With the previous system, each student was given an ID number to present at the cash register; Hertzog said that the students she knew would memorize the number, while others would have it written down.
When an ID number is entered in the system, the computer is supposed to bring up the student’s name and photo, so the cashier knows that the lunch is being charged to the correct student.
Jamie Salek has two sons, both of whom attend Charles H. Bullock School. “My oldest has been there three years. Since he started, I’ve been dealing with this. When my second son started school there last year, same problem,” Salek said.
Salek said that sometimes she would be told that there was a negative balance, sometimes as small as 75 cents and sometimes as much as $40 or more. She said that she tried to contest the balance, but always had to pay, except on one occasion, when her older son was charged for buying lunch on a day when he was out sick from school. Salek said the school subtracted that one charge and estimated that a student had accidentally given the wrong ID number, or the cashier typed in the wrong ID number.
“Sometimes I send my son to school with cash to buy a lunch. No matter what he goes in with, he says the lunch lady just takes it all and doesn’t give change. One time I sent him in with a $10 bill,” Salek claimed.
Barrie Dnistrian is the parent of two children in the schools.
“I have called and emailed the school district on multiple occasions regarding these balances. I’ve never received a response and I refuse to pay the balances because I know that these charges were improper,” Dnistrian said in an email. “As a result, my children have not purchased lunch at school for the last two years (not that they mind given the poor quality), and the balances remain on their accounts.”

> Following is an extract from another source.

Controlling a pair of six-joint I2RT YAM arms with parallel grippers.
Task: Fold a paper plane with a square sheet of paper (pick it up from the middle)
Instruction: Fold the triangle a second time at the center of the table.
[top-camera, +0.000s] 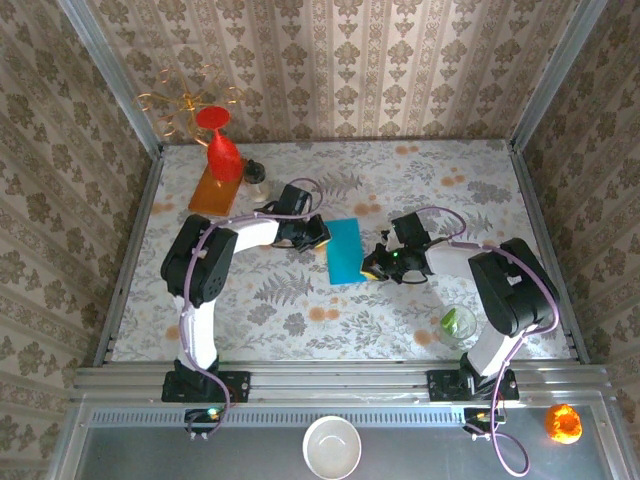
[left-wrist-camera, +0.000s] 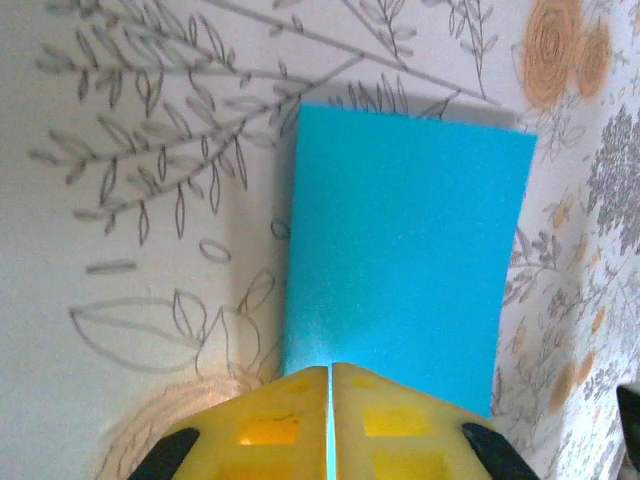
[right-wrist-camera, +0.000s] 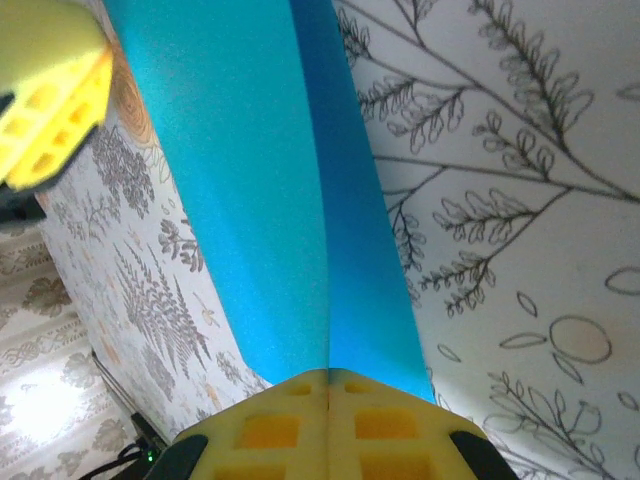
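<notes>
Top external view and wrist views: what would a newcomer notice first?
The bright teal-blue paper at the middle of the table, pinched on opposite edges by the left fingers and right fingers. Next, the red vase on an orange board at the far left.

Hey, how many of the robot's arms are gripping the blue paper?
2. The left arm's fingers are shut on the blue paper's left edge, and the right arm's fingers are shut on its right edge.

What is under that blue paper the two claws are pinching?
Floral table shows all around the sheet of paper, pinched by the left gripper and right gripper. The patch directly beneath it is covered.
</notes>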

One mother of a Hillside student, who asked not to be identified, said that starting in the spring of 2015, her family began receiving charges for a meal that her son had not eaten. She asked the district to zero out the charges. On one occasion, she said, she was told that a paraprofessional had asked a food service cashier to provide her son with a lunch because he had forgotten his lunch. But she disputed that story, saying that she was volunteering in the school that day and that her son had brought his lunch.
Two commenters on Montclair Local’s Facebook page said they were interested in paying off unpaid balances for children whose families can’t afford to pay off their lunch debt.
The crowdfunding site GoFundMe shows dozens of lunch-debt campaigns in cities and towns across the country. One of them was recently started by a Summit teenager to pay the lunch debts of schoolchildren in Newark.